There were luncheons and dinners here and there at which the visitors met New York’s men of letters and not a few of her men of money as well. But their paths did not cross.
Then, just before Ludwig left the city on his present tour of the country, Mrs. William Randolph Hearst, invitations to whose parties are much sought after, gave a luncheon at her home, 17 Riverside Drive, in honor of the German biographer and his wife, who accompanied him to this country.
Men and women high in political, literary, financial, journalistic and social circles were among the guests. The affair was held Jan. 22 and the invitations were despatched by telegraph because of the limited notice. Among them was one to Count Keyserling at the Park avenue address. Almost immediately there came back from him this reply:
“Dear Mrs. Hearst: Thank you for your invitation but I will be away, at Cincinnati, on Jan. 20. Besides, I have no wish to meet Emil Ludwig. Yours faithfully, “Count Keyserling.
“I just noticed that your invitation is for the 22nd; however, this cannot change my plan.”
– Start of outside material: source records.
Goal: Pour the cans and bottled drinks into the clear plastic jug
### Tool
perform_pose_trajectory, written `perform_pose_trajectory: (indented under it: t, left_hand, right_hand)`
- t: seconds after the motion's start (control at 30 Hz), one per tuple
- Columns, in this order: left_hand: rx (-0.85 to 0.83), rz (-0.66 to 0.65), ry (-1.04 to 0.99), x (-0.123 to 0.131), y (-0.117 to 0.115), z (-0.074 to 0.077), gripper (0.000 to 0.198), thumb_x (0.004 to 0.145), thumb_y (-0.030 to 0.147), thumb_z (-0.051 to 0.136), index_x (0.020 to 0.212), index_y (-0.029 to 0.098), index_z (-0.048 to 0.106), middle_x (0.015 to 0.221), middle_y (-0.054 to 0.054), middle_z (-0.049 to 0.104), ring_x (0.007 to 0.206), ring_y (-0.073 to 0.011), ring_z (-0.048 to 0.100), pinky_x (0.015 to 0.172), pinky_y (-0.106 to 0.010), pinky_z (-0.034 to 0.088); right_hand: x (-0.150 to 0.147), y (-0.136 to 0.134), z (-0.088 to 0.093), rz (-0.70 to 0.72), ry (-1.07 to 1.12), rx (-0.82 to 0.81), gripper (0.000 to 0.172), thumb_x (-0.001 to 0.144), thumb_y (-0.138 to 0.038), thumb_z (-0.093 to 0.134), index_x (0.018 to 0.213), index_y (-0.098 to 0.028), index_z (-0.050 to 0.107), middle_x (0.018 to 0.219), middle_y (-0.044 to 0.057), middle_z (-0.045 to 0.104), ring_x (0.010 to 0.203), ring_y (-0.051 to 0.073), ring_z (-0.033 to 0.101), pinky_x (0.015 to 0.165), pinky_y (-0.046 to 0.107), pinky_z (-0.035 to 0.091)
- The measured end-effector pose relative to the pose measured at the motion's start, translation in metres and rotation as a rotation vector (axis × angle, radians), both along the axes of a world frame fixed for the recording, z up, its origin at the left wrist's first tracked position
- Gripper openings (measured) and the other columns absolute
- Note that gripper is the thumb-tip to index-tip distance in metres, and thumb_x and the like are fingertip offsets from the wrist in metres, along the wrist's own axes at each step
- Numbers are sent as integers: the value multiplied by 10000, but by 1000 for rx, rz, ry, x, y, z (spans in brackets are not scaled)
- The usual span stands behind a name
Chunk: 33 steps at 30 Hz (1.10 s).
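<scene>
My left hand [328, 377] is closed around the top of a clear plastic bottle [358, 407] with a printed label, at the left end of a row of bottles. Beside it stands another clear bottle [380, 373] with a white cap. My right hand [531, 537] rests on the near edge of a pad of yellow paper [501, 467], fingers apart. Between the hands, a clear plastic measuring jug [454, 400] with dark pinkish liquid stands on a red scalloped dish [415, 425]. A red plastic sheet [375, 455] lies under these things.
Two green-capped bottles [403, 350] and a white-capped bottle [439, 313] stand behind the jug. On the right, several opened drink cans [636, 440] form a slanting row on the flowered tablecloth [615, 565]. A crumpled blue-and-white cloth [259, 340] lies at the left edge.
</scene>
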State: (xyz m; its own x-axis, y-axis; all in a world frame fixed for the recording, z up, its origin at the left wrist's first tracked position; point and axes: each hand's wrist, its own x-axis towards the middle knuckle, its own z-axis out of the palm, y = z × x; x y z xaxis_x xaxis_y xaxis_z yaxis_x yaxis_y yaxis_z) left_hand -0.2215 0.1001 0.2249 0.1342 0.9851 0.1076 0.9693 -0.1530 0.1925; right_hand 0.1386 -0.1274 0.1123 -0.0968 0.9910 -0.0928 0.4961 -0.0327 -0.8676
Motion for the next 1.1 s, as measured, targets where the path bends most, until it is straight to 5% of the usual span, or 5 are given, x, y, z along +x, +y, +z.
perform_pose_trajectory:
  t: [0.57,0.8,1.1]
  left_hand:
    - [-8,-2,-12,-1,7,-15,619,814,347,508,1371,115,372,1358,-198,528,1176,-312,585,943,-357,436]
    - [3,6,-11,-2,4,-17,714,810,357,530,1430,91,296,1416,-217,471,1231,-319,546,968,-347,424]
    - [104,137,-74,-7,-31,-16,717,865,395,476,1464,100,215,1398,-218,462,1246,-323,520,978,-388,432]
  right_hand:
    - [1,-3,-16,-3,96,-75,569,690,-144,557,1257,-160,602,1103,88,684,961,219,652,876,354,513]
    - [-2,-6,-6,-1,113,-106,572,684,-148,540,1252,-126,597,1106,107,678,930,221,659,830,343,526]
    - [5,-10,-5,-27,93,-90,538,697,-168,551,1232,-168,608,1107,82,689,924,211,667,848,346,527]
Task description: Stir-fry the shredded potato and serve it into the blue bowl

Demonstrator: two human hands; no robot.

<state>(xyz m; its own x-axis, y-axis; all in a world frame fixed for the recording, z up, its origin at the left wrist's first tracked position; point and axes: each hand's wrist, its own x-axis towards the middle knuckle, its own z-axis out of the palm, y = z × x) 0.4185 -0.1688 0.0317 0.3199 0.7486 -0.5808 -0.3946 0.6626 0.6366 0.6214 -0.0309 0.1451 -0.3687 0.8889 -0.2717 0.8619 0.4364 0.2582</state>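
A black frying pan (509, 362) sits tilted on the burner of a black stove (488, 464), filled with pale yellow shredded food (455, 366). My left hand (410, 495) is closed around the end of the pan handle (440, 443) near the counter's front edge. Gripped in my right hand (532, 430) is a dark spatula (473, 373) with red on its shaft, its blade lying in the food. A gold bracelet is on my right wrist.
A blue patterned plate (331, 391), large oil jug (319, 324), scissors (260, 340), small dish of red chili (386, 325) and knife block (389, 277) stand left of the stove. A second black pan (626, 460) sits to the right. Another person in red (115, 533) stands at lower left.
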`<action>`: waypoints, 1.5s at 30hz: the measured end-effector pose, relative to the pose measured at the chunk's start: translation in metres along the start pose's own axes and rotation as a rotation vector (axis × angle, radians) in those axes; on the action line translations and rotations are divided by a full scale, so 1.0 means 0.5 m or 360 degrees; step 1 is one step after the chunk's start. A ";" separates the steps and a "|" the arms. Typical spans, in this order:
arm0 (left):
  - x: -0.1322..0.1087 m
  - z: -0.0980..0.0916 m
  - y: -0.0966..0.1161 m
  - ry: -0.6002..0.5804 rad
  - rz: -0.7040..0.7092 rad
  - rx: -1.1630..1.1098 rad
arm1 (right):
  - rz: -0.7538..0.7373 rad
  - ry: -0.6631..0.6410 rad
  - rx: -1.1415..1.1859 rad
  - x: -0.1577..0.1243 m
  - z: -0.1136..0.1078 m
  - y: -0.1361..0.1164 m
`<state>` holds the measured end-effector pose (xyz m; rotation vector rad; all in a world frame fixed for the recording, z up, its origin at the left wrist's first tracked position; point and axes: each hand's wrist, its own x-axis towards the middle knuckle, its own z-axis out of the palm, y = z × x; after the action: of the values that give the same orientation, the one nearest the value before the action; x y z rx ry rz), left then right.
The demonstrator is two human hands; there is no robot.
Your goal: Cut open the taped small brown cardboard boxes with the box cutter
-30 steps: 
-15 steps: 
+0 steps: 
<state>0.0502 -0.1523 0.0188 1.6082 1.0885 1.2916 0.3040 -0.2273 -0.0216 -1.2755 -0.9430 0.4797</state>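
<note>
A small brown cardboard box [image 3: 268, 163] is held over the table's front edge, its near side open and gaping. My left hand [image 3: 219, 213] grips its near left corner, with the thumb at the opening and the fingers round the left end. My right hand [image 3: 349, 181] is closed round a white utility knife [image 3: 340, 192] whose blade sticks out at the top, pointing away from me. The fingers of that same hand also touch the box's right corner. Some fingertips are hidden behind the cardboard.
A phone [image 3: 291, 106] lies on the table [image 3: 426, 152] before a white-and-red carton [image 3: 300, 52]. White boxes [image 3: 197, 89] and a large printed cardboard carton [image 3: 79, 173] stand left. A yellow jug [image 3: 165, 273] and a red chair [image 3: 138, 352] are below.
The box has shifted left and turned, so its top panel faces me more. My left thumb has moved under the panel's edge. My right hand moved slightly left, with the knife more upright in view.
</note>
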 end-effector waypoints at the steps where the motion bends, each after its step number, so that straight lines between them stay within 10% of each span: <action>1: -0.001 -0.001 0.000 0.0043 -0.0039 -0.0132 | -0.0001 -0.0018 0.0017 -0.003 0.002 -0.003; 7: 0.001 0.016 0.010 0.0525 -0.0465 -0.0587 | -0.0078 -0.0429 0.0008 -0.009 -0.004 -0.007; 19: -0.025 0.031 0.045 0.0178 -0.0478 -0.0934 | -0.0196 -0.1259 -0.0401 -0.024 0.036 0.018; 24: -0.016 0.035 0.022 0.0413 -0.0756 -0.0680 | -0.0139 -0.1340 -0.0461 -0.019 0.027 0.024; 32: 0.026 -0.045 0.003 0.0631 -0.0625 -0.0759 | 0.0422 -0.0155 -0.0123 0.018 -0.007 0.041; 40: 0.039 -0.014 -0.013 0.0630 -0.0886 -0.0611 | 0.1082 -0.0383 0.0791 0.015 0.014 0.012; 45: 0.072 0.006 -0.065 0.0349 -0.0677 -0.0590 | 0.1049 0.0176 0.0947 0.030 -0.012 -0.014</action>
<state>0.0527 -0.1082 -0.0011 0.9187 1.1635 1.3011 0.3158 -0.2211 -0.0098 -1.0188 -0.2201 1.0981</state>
No explanation was given by Count Keyserling of this avowal that he did not care to meet Ludwig, but some of those close to Keyserling say that he and the biographer are ## enemies, while others attribute this second-hand snub to anti-Semitic prejudices on the part of Keyserling.
Both men were asked to comment on the occurrence and Count Keyserling, through Mr. Crane, who is also his host in California, declared that he was not in this country to “engage in a war of personalities with other lecturers and their friends.” No reply was made by Ludwig.